Shakespeare's aim was always to entertain, in tragedy, comedy, history, and romance; it was the way he made his living. If he hadn't entertained his audience day in and out he would have been out of business in short order.

per·func·to·ry
06-10-2008, 03:45 PM
I'm studying the comedies this summer too. Our professor keeps on emphasizing that many of his comedies teeter between comedy and tragedy. The main difference is that in comedies the are able to overcome the obstacle before them and in tradgedies they cannot overcome their obstacles. The fact that that a fine line exists shows that you can find just the same amout of value in the comedies as in the tragedies. Furthermore, we've discussed all kind of social themes found in these plays from deception in Much Ado about nothing ( Which is compared to Othello) to profemisism, semitism, patriarchal oppression and more.

JBI
06-10-2008, 03:52 PM
It depends how you approach the comedies. If you approach them the same way as you do Lear, then you probably won't be satisfied, if you approach them from other angles however... As You Like It has as profound passages as Hamlet.

Charles Darnay
06-10-2008, 04:07 PM
I think all his plays aim to do something - tragedy, comedy, history - doesn't matter.

I'll use As You Like It as an example because I am most familiar with that one out of the three.

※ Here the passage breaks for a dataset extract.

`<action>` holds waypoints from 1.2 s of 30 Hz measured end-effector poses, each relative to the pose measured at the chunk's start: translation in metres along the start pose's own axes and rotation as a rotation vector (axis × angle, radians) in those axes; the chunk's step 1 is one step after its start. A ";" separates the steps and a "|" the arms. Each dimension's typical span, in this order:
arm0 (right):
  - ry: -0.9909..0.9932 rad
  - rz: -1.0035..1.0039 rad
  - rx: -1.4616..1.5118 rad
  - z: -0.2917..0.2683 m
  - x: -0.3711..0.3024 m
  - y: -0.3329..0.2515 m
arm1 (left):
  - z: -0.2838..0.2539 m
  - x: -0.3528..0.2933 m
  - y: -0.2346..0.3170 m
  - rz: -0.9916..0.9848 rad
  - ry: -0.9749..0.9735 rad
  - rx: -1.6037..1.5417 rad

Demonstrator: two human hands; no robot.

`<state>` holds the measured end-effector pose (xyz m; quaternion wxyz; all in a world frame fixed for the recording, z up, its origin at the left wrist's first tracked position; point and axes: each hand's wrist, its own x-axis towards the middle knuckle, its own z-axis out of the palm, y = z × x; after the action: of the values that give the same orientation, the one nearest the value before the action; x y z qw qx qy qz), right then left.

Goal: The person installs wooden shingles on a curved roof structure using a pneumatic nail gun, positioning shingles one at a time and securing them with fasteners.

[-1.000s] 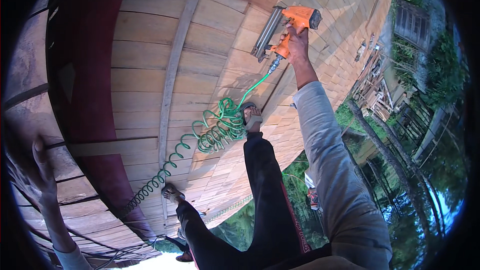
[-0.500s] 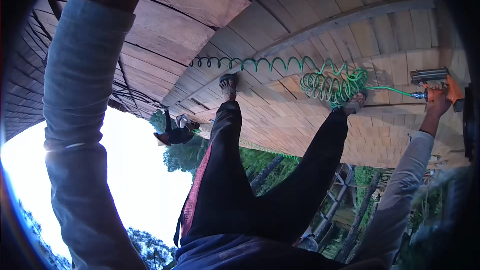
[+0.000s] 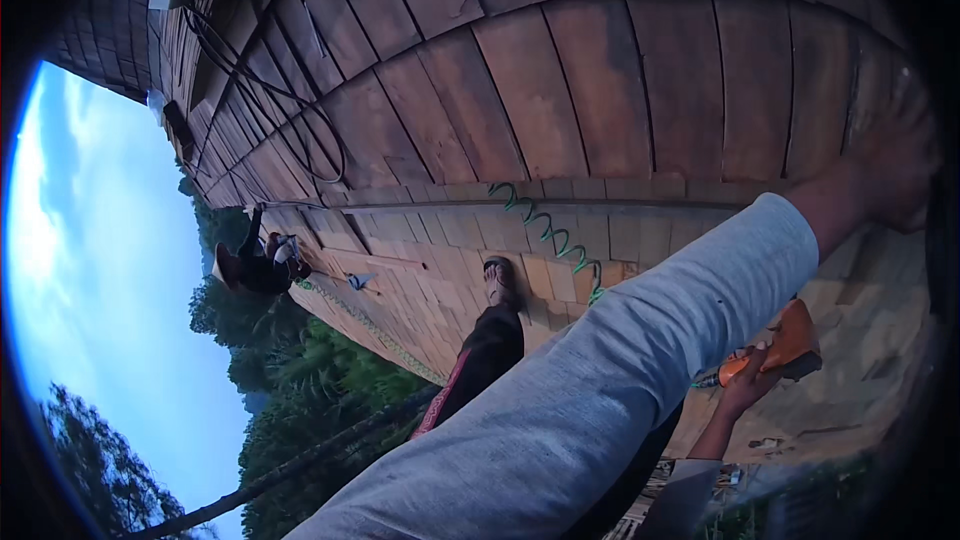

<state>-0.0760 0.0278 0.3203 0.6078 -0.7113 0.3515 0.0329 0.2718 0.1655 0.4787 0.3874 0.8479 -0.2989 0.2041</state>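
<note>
My left arm crosses in front of me to the right. At its end my left hand (image 3: 890, 165) is against or close to the dark brown wooden shingles (image 3: 520, 80), dim and blurred at the picture's rim, its fingers unclear. Lower down, my right hand (image 3: 745, 380) is closed around the grip of an orange nail gun (image 3: 793, 340), which is partly hidden by my left sleeve. A green coiled air hose (image 3: 545, 230) lies over the roof and passes behind that sleeve.
My foot in a sandal (image 3: 498, 280) stands on the paler shingles (image 3: 450, 250). A co-worker in a hat (image 3: 262, 265) crouches farther along the roof edge, beside another green hose (image 3: 375, 330). Black cables (image 3: 290, 105) loop over the upper shingles. Trees (image 3: 310, 380) rise beyond the edge.
My left arm has swung from the left side across to the right. The nail gun in my right hand is lower and nearer the middle. The view has turned toward the darker upper shingles.
</note>
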 end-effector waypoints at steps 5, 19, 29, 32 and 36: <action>-0.431 -0.339 -0.273 0.095 -0.060 0.028 | -0.249 -0.272 0.024 -0.392 0.368 0.111; -1.002 -0.799 -0.955 0.392 -0.343 -0.008 | -0.672 -0.818 -0.051 -1.358 1.893 -0.637; -1.120 -0.717 -1.011 0.447 -0.424 -0.022 | -0.708 -0.766 -0.122 -0.768 1.833 -1.109; -1.125 -0.726 -1.010 0.442 -0.433 -0.017 | -0.722 -0.790 -0.119 -0.732 1.855 -0.961; -1.103 -0.718 -1.043 0.423 -0.412 -0.009 | -0.722 -0.768 -0.120 -0.736 1.899 -0.770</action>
<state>-0.2193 0.5930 0.4136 0.2593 -0.8518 -0.3041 0.3386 -0.2975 1.0577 0.4158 0.7375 0.2035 0.3506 0.5401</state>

It has many profound messages - about the problems of courtly life, about the problems of love and gender roles.

Don't let the title comedy fool you into thinking it's meant for pure entertainment. Most people would not think of Merchant of Venice as a comedy - that has many profound messages. Measure for Measure is all about the corrupt political system (a potential warning for the newly instated King James VI/I), it is a comedy. The Tempest shows the horror that is colonization - that is a comedy.